Warren and Buttigieg Beg Democrats Not to Fear Republicans
During tonight's Democratic debate in Detroit, candidates tried to reframe how their party sells its own policies.

Democrats need to win the presidency and the Senate to have a chance of enacting any of the ambitious health-care plans they’ve proposed in the presidential primary so far, including Medicare for All. But if tonight’s debate made anything clear, it’s that they first have to get Republicans out of their head—and out of their fight.
Ten of the party’s White House contenders spent the initial chunk of their matchup in Detroit engaged in a spirited and surprisingly substantive debate on health care. They sparred over the merits of Medicare for All versus a public option, over the question of costs and taxes, and over the fraught issue of whether to do away with private insurance plans. But the crux of the debate came down to one question: How much do Democrats need to fear Republicans, and the inevitable attacks they’ll make on any far-reaching liberal policy proposals?
“It is time to stop worrying about what the Republicans will say,” South Bend, Indiana, Mayor Pete Buttigieg declared toward the end of the exchange, after candidates including former Representative John Delaney of Maryland and the author Marianne Williamson voiced concerns that Democrats were risking electoral suicide by touching what has become yet another third rail of American politics.
“It’s true that if we embrace a far-left agenda, they are gonna say we’re a bunch of crazy socialists,” Buttigieg said. “If we embrace a conservative agenda, you know what they’re gonna do? They’re going to say we’re a bunch of crazy socialists. So let’s just stand up for the right policy, go out there, and defend it.”
The mayor is not running from the party’s left flank, but his reminder, an echo of arguments former President Barack Obama used to make, seemed to crystallize the progressive end of the bold-versus-pragmatic debate Democrats are having. During the debate’s opening statements, one moderate hopeful after another introduced him- or herself to viewers as the more palatable, more realistic, more electable alternative to the two top contenders on the stage, Senator Elizabeth Warren of Massachusetts and Senator Bernie Sanders of Vermont.
“Tonight, I will offer solutions that are bold, that are realistic, and that are a clean break from the past,” Representative Tim Ryan of Ohio pledged. “I have bold ideas, but they are grounded in reality,” Senator Amy Klobuchar of Minnesota assured the audience. Former Colorado Governor John Hickenlooper said he was progressive but “a little more pragmatic.”

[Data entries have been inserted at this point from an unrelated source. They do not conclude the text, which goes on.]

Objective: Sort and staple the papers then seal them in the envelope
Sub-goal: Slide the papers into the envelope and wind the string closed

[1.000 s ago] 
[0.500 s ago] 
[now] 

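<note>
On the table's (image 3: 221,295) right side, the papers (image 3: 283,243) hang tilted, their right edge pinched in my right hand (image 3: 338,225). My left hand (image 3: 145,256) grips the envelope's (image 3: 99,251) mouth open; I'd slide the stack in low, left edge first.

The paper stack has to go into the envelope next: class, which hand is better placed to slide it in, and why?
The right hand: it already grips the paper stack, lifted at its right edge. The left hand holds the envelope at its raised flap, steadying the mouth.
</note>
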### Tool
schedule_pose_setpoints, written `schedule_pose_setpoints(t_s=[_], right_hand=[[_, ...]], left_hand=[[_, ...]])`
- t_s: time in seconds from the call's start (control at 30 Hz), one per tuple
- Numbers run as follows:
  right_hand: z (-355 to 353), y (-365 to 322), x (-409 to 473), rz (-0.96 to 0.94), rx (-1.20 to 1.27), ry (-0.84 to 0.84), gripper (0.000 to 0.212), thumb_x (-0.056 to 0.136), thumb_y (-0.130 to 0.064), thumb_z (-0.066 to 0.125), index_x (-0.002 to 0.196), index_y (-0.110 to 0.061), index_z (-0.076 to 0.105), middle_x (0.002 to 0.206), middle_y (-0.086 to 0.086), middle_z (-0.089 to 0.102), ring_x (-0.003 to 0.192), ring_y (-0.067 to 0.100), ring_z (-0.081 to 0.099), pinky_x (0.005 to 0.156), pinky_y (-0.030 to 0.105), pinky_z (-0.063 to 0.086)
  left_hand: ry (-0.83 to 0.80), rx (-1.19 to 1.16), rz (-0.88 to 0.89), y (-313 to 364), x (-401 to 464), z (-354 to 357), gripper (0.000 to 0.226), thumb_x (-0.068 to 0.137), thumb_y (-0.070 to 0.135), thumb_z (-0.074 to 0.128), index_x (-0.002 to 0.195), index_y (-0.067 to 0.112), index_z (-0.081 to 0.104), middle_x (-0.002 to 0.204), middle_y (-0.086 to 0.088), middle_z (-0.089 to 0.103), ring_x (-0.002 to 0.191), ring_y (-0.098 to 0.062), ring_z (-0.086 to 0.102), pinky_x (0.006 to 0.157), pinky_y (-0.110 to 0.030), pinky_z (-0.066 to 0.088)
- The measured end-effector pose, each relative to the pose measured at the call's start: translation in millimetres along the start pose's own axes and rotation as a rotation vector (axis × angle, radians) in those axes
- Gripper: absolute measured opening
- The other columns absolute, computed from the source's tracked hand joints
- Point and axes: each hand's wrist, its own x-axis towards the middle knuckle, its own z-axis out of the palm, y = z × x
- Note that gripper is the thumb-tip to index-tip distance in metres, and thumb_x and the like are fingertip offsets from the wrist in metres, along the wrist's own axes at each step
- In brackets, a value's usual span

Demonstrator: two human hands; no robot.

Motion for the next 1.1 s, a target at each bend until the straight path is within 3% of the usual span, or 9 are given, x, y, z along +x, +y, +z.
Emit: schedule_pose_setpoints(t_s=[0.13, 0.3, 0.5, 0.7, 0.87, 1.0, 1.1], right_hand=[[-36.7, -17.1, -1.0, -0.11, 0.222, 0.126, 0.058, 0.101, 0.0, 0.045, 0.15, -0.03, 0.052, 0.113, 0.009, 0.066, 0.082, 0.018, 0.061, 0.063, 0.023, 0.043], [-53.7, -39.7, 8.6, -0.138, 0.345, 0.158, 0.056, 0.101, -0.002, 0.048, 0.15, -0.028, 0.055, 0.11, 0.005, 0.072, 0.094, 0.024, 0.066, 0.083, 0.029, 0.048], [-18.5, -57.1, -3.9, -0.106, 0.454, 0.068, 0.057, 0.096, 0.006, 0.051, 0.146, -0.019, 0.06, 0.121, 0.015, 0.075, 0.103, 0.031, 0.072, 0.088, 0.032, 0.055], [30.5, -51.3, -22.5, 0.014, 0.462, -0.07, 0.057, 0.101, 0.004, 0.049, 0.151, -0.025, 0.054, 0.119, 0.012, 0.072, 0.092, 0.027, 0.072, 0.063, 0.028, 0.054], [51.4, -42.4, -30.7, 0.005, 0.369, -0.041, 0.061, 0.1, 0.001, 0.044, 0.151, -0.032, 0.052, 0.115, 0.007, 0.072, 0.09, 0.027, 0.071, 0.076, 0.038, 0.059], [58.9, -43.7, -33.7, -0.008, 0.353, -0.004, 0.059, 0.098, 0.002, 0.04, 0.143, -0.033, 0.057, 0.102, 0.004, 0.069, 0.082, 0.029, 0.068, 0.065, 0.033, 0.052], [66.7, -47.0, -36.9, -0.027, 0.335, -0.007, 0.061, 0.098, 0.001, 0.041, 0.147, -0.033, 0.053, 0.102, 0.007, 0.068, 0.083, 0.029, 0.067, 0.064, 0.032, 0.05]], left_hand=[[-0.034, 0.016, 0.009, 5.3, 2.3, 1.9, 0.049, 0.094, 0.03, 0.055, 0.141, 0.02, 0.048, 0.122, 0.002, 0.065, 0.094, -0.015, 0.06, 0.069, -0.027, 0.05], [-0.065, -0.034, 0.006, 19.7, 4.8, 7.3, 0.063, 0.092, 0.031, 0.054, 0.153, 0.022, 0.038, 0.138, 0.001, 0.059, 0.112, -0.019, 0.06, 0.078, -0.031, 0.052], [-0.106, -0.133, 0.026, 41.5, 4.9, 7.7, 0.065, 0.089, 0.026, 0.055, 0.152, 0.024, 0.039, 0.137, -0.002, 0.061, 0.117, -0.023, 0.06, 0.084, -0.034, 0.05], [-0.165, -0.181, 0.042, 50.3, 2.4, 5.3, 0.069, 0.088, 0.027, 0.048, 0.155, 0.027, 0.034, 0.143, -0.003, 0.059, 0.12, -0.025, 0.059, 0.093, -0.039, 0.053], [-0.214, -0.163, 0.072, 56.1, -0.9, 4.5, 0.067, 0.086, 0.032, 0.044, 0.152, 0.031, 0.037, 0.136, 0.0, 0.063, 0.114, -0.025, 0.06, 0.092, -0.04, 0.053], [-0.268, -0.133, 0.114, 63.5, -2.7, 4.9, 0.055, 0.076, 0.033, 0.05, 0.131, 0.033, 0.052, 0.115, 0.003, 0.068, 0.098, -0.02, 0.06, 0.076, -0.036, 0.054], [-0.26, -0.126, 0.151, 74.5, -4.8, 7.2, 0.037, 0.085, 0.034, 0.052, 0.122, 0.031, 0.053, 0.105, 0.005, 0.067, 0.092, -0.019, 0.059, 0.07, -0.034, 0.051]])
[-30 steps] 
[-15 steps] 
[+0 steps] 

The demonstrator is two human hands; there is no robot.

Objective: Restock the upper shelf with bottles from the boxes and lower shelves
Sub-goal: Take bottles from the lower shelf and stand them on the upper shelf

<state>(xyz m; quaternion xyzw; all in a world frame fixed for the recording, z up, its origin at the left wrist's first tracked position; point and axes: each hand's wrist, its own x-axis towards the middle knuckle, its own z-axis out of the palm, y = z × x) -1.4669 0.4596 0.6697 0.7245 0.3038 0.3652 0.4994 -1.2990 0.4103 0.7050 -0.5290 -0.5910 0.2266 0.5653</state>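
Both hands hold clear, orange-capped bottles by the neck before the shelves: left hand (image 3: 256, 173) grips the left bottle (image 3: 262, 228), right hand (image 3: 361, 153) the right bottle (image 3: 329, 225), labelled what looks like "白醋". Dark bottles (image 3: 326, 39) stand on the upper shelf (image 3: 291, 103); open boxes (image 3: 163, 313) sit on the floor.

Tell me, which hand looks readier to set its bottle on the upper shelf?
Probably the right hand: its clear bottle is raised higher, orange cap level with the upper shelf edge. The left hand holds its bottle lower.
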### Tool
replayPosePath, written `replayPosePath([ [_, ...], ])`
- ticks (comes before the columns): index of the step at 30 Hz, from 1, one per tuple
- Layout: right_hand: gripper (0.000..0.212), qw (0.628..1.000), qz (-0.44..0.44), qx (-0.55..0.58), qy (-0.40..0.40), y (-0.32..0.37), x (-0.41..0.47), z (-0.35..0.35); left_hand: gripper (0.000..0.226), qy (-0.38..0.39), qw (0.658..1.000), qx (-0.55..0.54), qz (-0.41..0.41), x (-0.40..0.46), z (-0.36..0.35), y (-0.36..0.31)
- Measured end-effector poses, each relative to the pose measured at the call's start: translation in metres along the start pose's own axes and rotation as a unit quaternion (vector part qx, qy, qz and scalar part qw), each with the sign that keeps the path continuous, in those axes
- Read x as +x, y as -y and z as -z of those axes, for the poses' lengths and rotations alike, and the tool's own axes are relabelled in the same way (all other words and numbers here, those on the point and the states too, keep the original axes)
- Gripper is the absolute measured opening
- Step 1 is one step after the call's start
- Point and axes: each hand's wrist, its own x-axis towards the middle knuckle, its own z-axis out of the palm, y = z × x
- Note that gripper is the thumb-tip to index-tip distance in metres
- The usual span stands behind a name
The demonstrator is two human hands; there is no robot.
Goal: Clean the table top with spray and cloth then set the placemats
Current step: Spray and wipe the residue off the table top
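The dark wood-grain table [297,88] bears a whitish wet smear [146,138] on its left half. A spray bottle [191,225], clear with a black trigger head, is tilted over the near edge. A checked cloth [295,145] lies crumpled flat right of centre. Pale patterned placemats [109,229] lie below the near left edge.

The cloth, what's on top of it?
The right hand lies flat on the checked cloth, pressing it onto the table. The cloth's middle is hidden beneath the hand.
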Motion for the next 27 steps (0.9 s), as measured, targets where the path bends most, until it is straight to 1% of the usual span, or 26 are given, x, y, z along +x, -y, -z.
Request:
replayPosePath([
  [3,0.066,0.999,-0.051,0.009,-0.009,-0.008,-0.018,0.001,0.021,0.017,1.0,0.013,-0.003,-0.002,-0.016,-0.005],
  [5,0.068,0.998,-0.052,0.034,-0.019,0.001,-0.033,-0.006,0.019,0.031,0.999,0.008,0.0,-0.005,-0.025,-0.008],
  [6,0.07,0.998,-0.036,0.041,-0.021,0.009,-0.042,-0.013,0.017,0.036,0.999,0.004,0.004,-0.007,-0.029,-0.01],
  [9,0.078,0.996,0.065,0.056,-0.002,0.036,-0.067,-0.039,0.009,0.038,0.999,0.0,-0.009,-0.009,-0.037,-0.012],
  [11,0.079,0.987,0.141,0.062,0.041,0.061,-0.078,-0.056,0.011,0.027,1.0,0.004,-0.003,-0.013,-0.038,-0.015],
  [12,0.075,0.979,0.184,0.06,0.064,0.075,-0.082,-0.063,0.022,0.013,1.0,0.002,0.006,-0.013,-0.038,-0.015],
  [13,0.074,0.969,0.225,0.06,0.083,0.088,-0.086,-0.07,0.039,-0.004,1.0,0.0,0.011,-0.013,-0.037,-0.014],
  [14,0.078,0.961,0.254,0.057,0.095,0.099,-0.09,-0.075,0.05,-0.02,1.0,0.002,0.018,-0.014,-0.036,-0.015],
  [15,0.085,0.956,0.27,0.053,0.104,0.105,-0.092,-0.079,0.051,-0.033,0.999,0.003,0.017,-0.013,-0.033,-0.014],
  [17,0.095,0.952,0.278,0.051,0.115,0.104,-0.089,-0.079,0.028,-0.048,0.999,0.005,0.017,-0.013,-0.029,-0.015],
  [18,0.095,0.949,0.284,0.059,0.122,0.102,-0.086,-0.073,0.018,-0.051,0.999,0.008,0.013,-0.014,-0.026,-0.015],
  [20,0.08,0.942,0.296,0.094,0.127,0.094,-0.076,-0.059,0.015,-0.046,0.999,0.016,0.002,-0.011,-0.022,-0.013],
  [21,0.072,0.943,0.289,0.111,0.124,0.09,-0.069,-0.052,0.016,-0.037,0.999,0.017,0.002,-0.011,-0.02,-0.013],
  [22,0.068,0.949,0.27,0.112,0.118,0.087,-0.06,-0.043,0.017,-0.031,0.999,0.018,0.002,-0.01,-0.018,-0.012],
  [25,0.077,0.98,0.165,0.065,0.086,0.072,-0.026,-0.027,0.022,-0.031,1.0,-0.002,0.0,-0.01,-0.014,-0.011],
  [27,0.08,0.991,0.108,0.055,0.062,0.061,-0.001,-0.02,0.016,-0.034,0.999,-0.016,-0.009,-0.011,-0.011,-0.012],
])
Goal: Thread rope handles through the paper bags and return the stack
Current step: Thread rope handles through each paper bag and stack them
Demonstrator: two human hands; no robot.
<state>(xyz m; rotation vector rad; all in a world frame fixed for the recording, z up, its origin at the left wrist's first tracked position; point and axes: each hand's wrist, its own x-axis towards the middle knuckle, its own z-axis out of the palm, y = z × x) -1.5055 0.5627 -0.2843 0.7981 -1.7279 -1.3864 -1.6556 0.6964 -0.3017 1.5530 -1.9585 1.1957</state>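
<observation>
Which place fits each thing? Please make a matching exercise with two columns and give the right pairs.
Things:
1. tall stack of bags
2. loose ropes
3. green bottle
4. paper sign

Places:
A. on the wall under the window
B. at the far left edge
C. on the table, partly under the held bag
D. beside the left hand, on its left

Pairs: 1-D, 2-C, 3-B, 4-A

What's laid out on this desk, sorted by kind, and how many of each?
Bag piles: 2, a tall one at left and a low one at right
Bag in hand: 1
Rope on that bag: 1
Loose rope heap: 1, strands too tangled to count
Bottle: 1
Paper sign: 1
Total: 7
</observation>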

They tried to couch their pitches as more appealing to voters in the middle, as offering more choice and less disruption to the health-care system than their rivals. But to Buttigieg, Warren, and Sanders, the obstacle to reshaping a broken system is not opposition from voters themselves, but the fear of political reprisal. Indeed, Republicans—and, as Sanders pointed out, the insurance industry—have been framing the debate over health care in U.S. politics for a generation or more, ever since the famous “Harry and Louise” ads torpedoed the plan designed by then–first lady Hillary Clinton. When Obama finally achieved a major overhaul of the system, he sold the Affordable Care Act as legislation modeled on a law signed in Massachusetts by a Republican, Mitt Romney.
Warren and Sanders want desperately for Democrats to change the conversation, to stop fearing the big bad Republican wolf. They each begged their fellow Democrats to keep the GOP and its spectral presence out of the party’s internal debate over health care. “Let’s be clear about this: We are the Democrats. We are not about trying to take away health care from anyone. That’s what the Republicans are trying to do,” Warren said early on, in one of the night’s first big applause lines. “And we should stop using Republican talking points in order to talk with each other about how to best provide that health care.”
The debate over health care is tied up in the party’s broader argument over electability in the 2020 primary. In her opening statement, Warren warned Democrats against going for “small ideas and spinelessness.” What she really wants, however, is for the party to not get bogged down in the same fight that’s long been dictated by its opponents.